Title:
Resilience predicts emotional distress and treatment referral acceptance for refugees and asylees
Author:
Daniel P. Koster
Thesis Advisor:
Jeffrey M. Lating
Committee Member:
Matthew W. Kirkhart
Committee Member:
Amanda M. Thomas
Committee Member:
Dipti D. Shah
Degree Granting Institution:
Loyola University Maryland--College of Arts and Sciences
Place:
Baltimore (Md.)
Publisher:
Loyola University Maryland
Date Created:
2016
Type of Resource:
text
Genre:
thesis
Language:
eng
Format:
application/pdf
Physical Form:
electronic
Digital Source:
born digital
Abstract:
This study examined resilience as a correlate of symptoms of emotional distress and help seeking behavior following the receipt of mental health screening in a sample of 449 refugees and asylees resettled in Maryland.
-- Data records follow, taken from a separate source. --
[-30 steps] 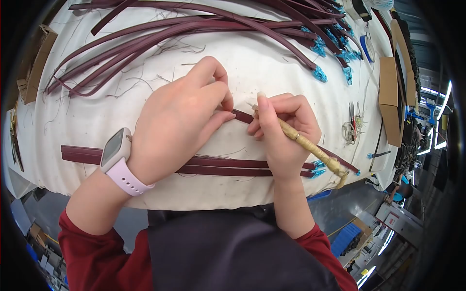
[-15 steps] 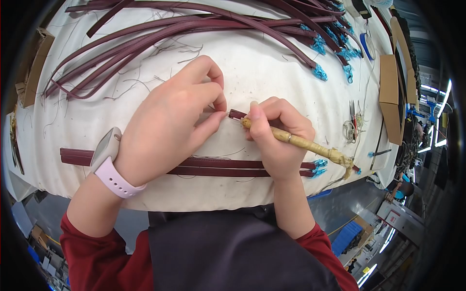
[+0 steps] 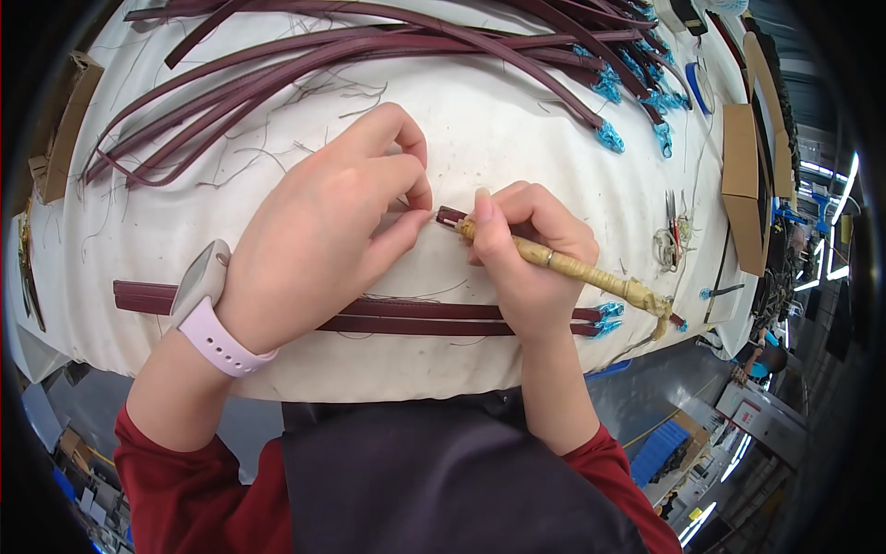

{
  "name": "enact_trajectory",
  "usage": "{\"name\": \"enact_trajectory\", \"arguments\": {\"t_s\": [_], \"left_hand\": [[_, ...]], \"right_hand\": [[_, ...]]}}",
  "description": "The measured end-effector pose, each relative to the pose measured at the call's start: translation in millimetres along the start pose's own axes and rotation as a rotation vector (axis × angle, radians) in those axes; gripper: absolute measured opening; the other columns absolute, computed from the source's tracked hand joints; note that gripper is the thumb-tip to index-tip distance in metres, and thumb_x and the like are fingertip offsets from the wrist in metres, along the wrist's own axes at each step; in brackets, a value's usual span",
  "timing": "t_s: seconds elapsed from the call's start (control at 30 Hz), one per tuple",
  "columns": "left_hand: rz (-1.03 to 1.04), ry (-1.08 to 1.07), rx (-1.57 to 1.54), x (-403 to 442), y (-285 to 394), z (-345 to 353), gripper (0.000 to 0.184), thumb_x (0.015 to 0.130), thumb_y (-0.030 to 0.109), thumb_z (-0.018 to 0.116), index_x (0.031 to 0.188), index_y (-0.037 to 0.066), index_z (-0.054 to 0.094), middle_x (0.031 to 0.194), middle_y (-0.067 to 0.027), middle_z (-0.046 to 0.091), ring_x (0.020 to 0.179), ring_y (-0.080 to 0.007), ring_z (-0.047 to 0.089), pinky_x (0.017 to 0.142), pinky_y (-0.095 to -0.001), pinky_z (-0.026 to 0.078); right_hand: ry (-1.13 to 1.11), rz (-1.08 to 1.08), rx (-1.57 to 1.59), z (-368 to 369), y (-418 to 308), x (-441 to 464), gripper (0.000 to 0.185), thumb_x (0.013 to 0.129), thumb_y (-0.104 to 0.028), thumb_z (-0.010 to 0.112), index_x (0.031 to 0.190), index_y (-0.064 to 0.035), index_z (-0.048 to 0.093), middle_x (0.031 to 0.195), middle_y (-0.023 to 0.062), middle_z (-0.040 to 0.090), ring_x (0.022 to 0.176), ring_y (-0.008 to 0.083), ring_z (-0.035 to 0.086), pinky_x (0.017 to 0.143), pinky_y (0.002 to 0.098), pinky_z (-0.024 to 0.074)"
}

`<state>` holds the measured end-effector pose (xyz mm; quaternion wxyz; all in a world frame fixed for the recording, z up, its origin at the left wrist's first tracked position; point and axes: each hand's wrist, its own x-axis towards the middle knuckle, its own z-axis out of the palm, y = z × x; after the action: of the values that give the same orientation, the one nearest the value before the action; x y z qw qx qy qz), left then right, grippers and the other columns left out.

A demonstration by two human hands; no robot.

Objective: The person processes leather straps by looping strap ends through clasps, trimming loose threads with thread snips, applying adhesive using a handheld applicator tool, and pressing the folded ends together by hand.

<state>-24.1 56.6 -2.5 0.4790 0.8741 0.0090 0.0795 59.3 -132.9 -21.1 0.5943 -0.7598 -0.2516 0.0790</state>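
My right hand (image 3: 535,263) is closed round a yellow-wrapped tool (image 3: 591,272), whose front end meets the tip of a short dark red strap (image 3: 448,215). The strap runs under that hand. Just left of the strap's end, my left hand (image 3: 337,212) has thumb and index finger pinched together; what lies between them is too small to make out. Two dark red straps (image 3: 425,319) with blue-wrapped ends (image 3: 607,319) lie side by side below my hands, partly under my left wrist.
Many dark red straps (image 3: 369,46) with blue ends lie across the back of the white-covered table (image 3: 415,369). Loose threads are scattered near them. Scissors (image 3: 673,222) and a cardboard box (image 3: 743,189) are at the right; another box (image 3: 69,129) stands at the left.
My left hand has drawn back slightly to the left from the strap end. The tool has moved left with my right hand, its front end now at the strap tip.
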Motion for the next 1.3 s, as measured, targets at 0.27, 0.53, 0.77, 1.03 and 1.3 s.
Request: {"name": "enact_trajectory", "arguments": {"t_s": [0.27, 0.53, 0.77, 1.03, 1.3], "left_hand": [[-0.003, -0.006, -0.006, 0.2, -0.7, -0.2, 0.012, 0.088, -0.002, 0.076, 0.089, 0.001, 0.064, 0.109, -0.004, 0.06, 0.071, -0.0135, 0.054, 0.063, -0.0286, 0.047], [-0.025, 0.001, 0.001, -0.4, 0.4, 1.7, 0.013, 0.088, -0.001, 0.075, 0.089, 0.002, 0.062, 0.109, -0.0039, 0.06, 0.07, -0.0132, 0.052, 0.063, -0.0286, 0.047], [-0.02, -0.01, 0.025, -0.9, 1.3, 1.2, 0.013, 0.09, 0.0, 0.073, 0.089, 0.002, 0.06, 0.11, -0.0044, 0.059, 0.07, -0.0144, 0.052, 0.063, -0.0296, 0.047], [-0.016, -0.006, 0.031, -0.9, 1.7, 1.9, 0.014, 0.089, -0.001, 0.072, 0.089, 0.002, 0.059, 0.111, -0.0045, 0.059, 0.07, -0.0148, 0.052, 0.063, -0.0299, 0.048], [-0.004, -0.008, 0.036, -0.8, 1.3, 1.0, 0.014, 0.09, -0.001, 0.072, 0.089, 0.002, 0.058, 0.11, -0.0049, 0.058, 0.072, -0.0149, 0.054, 0.064, -0.0295, 0.049]], "right_hand": [[-0.006, 0.007, 0.0, 0.1, -0.9, 0.4, 0.024, 0.09, -0.001, 0.079, 0.071, -0.0028, 0.063, 0.061, -0.0017, 0.057, 0.054, 0.0039, 0.046, 0.051, 0.0239, 0.0366], [0.011, 0.04, 0.037, -0.2, -3.9, -0.1, 0.023, 0.091, -0.002, 0.079, 0.074, -0.0024, 0.065, 0.063, -0.0021, 0.06, 0.055, 0.0027, 0.048, 0.052, 0.0225, 0.038], [0.017, 0.019, 0.044, 0.6, -1.8, 0.8, 0.021, 0.091, -0.001, 0.079, 0.075, -0.0024, 0.067, 0.065, -0.0016, 0.063, 0.057, 0.0023, 0.05, 0.054, 0.0217, 0.0399], [0.003, -0.004, 0.009, 0.0, -1.8, 1.9, 0.02, 0.091, 0.0, 0.079, 0.075, -0.0023, 0.067, 0.064, -0.0015, 0.063, 0.056, 0.0025, 0.051, 0.053, 0.022, 0.0405], [0.015, 0.0, -0.009, 1.0, -2.5, 2.2, 0.02, 0.09, 0.0, 0.08, 0.074, -0.0023, 0.067, 0.063, -0.0017, 0.063, 0.055, 0.0028, 0.05, 0.053, 0.0225, 0.04]]}}
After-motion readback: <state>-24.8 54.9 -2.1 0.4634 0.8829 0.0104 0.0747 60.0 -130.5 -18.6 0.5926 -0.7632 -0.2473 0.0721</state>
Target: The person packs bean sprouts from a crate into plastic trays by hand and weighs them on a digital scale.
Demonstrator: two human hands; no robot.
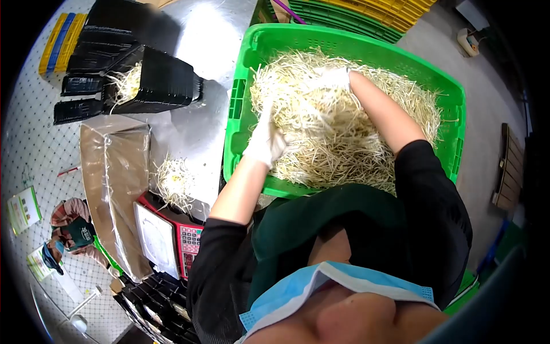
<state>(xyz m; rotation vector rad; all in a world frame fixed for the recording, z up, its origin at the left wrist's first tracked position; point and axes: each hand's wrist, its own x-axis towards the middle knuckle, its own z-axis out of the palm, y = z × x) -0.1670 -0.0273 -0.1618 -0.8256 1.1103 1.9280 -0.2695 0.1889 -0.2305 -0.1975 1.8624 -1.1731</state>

It was hypothesized that resilience would negatively predict both symptoms of emotional distress and likelihood to seek behavioral health services. The sample was comprised of adults who completed the Refugee Health Screener-15 (RHS-15) and the Connor Davidson Resilience Scale-2 (CD-RISC-2). Refugees and asylees who screened positive on the RHS-15 were referred for behavioral health services. However, only half of the clients who initially accepted referrals were later seen by behavioral health. Resilience was negatively correlated with symptoms of emotional distress as well as both referral acceptance and being seen by behavioral health, while RHS-15 total scores were not. However, on the distress thermometer, a measure of distress on the RHS-15 ranging from zero to ten with a score greater than or equal to five indicating a positive screen, higher scores occurred for those seen by behavioral health when compared to those not seen by behavioral health. These results suggest that in refugees and asylees, as resilience decreases, emotional distress increases. Additionally, those with lower resilience are more likely to accept and follow-up with behavioral health services. Therefore, assessing resilience is thought to be clinically advantageous because in addition to being predictive of emotional distress and treatment acceptance and enrollment, assessing resilience includes asking strengths-based questions that are likely non-stigmatizing. Providers in mental health screening programs should make efforts to engage clients who report lower resilience in mental health services. Further research should assess variables that may encourage or impede enrolling in behavioral health services, and whether or not refugees and asylees remain in and benefit from treatment following receipt of these referrals.
Degree:
Doctor of Clinical Psychology
Level:
Doctoral
Discipline:
Psychology
Restrictions on Access:
Author has given permission to make this work available online.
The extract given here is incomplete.